* Your task
Repeat only the lines below that run from the line with "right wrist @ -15" to the line with "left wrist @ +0", ends included; skip every picture.

* Source material
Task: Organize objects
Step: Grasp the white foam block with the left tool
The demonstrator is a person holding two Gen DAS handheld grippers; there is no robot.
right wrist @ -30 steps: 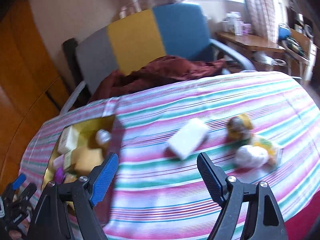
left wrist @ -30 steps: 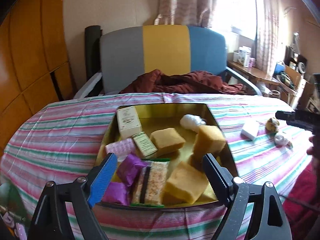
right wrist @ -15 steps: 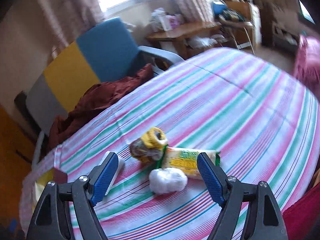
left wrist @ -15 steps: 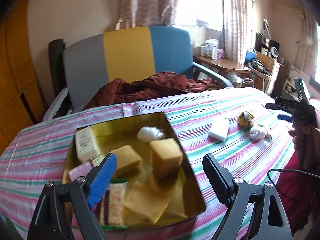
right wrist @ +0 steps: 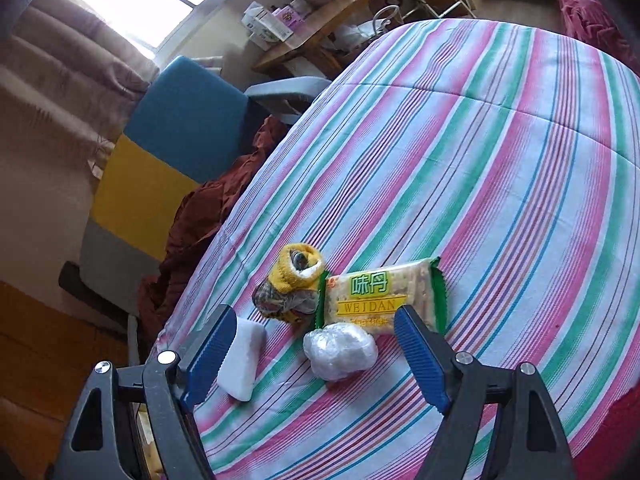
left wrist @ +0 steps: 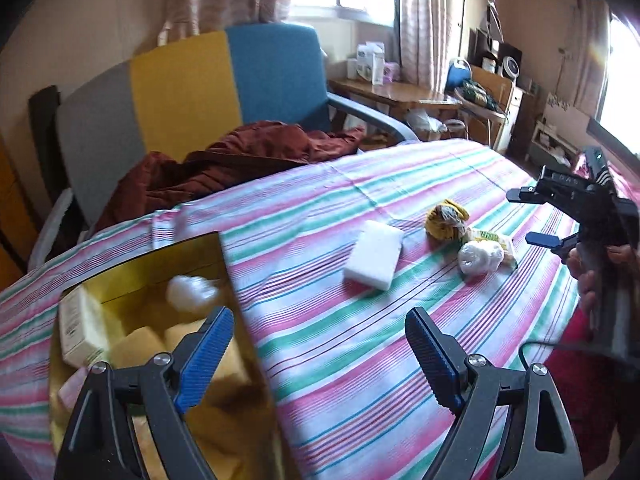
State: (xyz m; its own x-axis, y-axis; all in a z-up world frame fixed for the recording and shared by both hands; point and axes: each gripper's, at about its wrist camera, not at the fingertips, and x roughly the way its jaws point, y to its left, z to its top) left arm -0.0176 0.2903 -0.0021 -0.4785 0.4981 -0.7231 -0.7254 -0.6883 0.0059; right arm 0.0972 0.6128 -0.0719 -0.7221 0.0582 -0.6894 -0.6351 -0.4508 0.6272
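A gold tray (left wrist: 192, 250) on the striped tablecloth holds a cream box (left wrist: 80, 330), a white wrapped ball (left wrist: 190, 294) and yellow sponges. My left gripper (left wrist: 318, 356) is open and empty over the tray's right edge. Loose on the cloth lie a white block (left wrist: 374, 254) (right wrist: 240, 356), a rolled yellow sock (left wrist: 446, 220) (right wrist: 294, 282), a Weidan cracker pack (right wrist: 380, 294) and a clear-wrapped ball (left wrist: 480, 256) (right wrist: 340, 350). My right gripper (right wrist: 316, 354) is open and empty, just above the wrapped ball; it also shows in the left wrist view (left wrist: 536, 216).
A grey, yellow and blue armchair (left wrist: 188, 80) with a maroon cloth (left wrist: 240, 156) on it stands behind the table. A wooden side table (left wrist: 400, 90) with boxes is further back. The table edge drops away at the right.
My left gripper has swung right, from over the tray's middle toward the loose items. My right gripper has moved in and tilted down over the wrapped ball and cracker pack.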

* Result
right wrist @ -15 steps: 
left wrist @ -15 steps: 
right wrist @ +0 steps: 
left wrist @ +0 steps: 

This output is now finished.